Instructions to follow - Take the line containing "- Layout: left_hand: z" and every line after it to the end of the material below; reproduce them exactly, without pictures.

Input data -
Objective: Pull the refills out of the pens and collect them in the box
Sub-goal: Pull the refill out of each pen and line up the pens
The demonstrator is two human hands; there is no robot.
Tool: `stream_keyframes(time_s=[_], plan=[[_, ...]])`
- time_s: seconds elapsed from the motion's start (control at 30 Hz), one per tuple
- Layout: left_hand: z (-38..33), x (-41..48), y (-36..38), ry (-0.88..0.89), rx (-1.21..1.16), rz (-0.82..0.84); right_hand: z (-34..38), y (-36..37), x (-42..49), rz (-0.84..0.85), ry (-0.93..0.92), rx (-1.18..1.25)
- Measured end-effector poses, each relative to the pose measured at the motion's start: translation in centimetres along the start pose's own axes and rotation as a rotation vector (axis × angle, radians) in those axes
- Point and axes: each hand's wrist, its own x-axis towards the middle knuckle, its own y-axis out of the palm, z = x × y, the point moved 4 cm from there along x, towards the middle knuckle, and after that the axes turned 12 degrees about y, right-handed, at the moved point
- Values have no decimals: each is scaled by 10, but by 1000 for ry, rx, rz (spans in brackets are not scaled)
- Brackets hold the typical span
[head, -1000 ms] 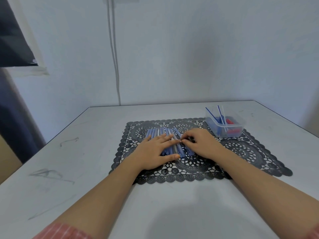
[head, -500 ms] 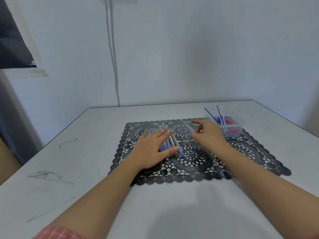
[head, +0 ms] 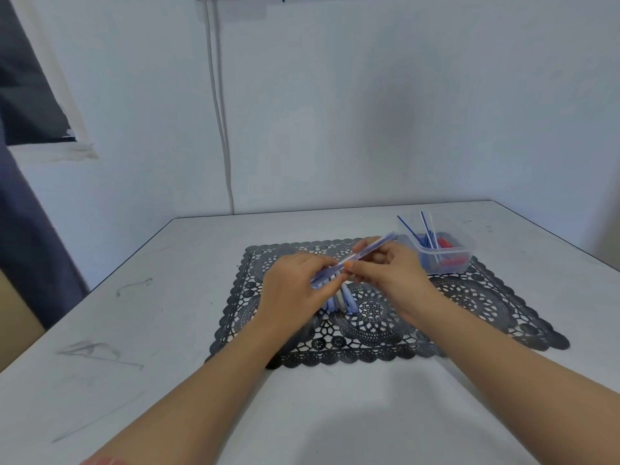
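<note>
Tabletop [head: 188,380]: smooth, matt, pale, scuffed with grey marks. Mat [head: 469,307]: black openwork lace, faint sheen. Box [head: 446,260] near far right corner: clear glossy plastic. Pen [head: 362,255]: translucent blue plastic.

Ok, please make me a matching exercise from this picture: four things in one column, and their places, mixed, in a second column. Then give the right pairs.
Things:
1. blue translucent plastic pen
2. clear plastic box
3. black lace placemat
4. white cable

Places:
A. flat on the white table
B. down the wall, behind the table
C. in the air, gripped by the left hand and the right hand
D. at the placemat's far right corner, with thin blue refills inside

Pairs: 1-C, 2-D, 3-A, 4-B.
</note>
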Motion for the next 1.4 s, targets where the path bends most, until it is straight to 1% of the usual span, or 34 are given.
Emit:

Answer for this exercise -
- Layout: left_hand: z (-38..33), x (-41..48), y (-36..38), ry (-0.88..0.89), rx (-1.21..1.16), rz (-0.82..0.84); right_hand: z (-34..38), y (-36..37), x (-42..49), rz (-0.84..0.85), ry (-0.93..0.92), rx (-1.18..1.25)
- Measured end-effector poses, each relative to the pose measured at the motion's start: translation in centimetres along the start pose's own axes and rotation as a rotation vector (axis × angle, radians) in those axes
- Point and axes: each hand's wrist, its own x-axis towards the middle knuckle, its own y-axis out of the palm, z = x × y, the point moved 4 cm from there along x, towards the middle knuckle, and after that the axes turned 12 degrees about y, right-handed, at the moved point
- Values have no decimals: each is scaled by 10, but by 1000 for ry, rx, rz (spans in brackets are not scaled)
- Brackets hold the typical span
[head, -1000 ms] 
[head, -500 ms] 
[head, +0 ms] 
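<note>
Tabletop [head: 188,380]: smooth, matt, pale, scuffed with grey marks. Mat [head: 469,307]: black openwork lace, faint sheen. Box [head: 446,260] near far right corner: clear glossy plastic. Pen [head: 362,255]: translucent blue plastic.

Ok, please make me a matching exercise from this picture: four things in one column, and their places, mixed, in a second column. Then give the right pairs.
Things:
1. blue translucent plastic pen
2. clear plastic box
3. black lace placemat
4. white cable

Places:
A. flat on the white table
B. down the wall, behind the table
C. in the air, gripped by the left hand and the right hand
D. at the placemat's far right corner, with thin blue refills inside

Pairs: 1-C, 2-D, 3-A, 4-B.
</note>
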Motion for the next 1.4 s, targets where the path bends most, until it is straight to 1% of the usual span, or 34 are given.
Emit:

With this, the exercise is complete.